**Assigned task:**
Starting at the first line of the data, please print exactly those lines through the one that holds "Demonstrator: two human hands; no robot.", omitting every picture.

************

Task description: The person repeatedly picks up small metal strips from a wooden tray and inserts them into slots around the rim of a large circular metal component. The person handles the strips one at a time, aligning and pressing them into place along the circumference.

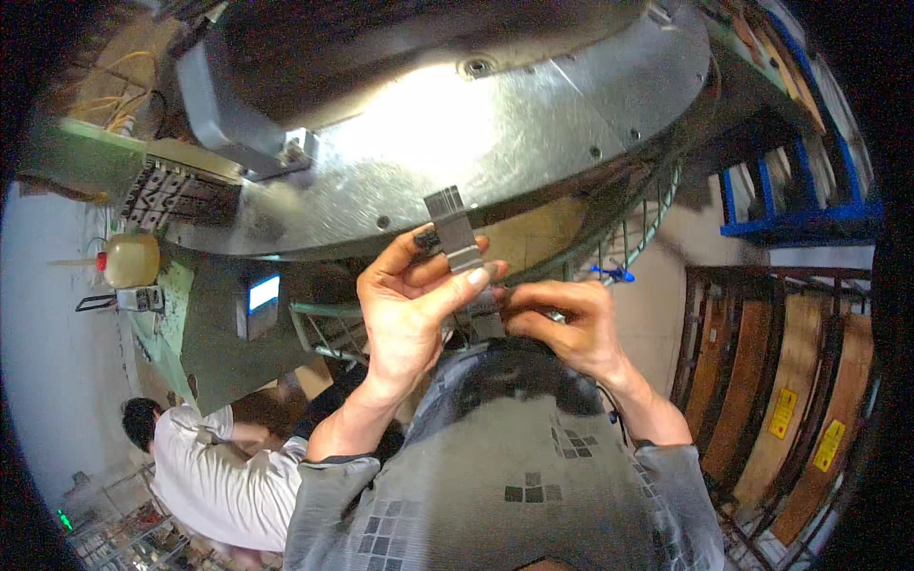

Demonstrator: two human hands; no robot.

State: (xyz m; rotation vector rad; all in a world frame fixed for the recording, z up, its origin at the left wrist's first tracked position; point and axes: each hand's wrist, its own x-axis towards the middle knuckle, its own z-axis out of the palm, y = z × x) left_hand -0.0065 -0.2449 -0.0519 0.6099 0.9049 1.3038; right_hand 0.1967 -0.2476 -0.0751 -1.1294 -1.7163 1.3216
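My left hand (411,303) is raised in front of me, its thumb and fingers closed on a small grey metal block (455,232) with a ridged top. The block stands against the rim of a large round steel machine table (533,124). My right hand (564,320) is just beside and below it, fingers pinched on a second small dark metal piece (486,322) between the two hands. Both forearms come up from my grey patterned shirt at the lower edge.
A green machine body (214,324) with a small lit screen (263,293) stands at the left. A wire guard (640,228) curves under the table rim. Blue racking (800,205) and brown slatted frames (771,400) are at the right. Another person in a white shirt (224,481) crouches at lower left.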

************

**Result of this exercise:**
Task description: The person repeatedly picks up small metal strips from a wooden tray and inserts them into slots around the rim of a large circular metal component. The person handles the strips one at a time, aligning and pressing them into place along the circumference.


Demonstrator: two human hands; no robot.

That concludes the answer to the exercise.